The war resisters committee was easy to find — a ground floor office in a beat-up brick building that had, at one point, been of a definable colour, posters mounted in dirty windows shouting their slogans, exclamation marks punctuating them like explosions: STOP IT! U.S. OUT OF S.E. ASIA NOW! ENDLESS WAR IS ENDLESS DEATH!
Pete was becoming weaker by the hour. He could barely cross the street to the office. I had to help him up the couple of steps until a guy inside the office saw us and ran outside to help. What a welcome! A handful of friendly volunteers, far more relaxed than those who swarmed around Ken Lafayette. We were invited to sit, served coffee and cookies. While we were introducing ourselves and getting to know one another, a doctor, whom one of the girls had called, arrived at the offic
e. He was a young guy with long hair. He took Pete aside, examined him before prescribing a long list of medicines. “Enough to treat a whole Marine battalion,” Pete said.

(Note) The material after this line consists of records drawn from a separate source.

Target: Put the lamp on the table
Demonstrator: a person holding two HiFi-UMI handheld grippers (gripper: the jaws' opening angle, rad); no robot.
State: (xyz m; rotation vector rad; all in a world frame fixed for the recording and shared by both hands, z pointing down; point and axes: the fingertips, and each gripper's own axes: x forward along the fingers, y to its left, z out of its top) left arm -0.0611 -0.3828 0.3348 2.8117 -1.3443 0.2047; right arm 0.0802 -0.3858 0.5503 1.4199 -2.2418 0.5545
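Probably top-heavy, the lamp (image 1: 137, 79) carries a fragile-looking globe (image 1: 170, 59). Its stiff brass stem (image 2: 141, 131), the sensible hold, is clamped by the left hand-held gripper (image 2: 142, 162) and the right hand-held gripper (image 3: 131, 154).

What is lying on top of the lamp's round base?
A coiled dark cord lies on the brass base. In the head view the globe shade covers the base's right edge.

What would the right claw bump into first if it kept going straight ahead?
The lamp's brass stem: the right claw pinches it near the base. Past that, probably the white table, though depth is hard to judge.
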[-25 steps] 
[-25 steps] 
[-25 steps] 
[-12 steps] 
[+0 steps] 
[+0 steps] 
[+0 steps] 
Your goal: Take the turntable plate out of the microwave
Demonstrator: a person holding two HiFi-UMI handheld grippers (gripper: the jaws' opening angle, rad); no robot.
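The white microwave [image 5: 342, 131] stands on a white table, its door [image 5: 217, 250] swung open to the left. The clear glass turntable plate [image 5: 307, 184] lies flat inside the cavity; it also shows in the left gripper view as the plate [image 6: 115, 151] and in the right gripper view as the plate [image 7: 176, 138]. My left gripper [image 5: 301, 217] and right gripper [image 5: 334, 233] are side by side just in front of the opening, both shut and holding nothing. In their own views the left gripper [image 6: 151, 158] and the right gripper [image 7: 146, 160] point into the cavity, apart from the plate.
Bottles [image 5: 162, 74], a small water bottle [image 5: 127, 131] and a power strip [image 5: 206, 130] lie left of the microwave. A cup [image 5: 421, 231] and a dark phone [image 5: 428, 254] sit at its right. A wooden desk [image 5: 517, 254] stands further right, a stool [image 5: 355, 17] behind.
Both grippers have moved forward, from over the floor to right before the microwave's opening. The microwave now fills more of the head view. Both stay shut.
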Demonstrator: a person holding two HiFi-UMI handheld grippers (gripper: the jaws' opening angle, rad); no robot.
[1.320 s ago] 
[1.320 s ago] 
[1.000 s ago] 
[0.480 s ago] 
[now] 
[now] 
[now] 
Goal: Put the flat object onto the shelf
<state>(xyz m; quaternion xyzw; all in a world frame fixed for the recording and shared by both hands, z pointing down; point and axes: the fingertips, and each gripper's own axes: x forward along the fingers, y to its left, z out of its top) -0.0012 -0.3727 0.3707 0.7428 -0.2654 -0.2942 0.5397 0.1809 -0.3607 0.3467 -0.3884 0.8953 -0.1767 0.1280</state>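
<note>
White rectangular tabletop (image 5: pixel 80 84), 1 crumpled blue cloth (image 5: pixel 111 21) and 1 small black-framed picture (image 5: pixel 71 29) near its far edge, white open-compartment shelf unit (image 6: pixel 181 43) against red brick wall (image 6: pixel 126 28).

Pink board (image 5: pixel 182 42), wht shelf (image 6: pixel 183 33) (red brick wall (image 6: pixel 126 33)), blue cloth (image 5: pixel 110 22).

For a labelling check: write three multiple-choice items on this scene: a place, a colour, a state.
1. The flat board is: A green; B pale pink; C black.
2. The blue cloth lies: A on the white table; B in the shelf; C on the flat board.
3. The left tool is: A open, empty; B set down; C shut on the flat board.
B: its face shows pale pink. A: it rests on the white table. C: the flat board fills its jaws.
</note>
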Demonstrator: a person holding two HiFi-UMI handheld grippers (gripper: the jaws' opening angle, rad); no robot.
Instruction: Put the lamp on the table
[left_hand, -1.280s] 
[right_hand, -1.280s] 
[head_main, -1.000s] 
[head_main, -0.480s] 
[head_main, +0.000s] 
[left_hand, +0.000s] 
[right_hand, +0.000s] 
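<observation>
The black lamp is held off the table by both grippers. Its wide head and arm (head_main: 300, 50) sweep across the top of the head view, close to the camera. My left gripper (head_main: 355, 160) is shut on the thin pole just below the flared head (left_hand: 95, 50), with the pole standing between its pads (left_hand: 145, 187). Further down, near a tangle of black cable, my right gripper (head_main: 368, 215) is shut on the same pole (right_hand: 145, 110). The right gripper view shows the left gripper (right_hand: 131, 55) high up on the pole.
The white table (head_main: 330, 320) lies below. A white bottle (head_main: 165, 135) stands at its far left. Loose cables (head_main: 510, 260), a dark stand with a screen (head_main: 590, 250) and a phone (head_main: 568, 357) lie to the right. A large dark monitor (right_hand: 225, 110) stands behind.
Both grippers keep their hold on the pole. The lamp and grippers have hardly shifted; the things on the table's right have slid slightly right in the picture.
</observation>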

The committee’s volunteers gave us the address of a cheap hotel to the west on Georgia Street. While Pete — knocked out by the doctor’s pills — was sleeping like a baby in our room, I visited an apartment not too far away with one of the committee members. Three clean rooms, well heated. We went out to buy some furniture that we transported in the Westfalia, and filled the refrigerator. I paid a year’s rent to the owner, a dry, haughty woman who looked at me with suspicion until I pulled out my stack of bills. “Oh! If only all young people were like you!” I said nothing, simply shaking her hand with the lease in my pocket.
Pete thought the apartment was perfect. “This is home? I’ve never had anything like it. How can I thank you, Roman?”
“By getting back on your feet as soon as you can, and accepting this envelope without saying a word.”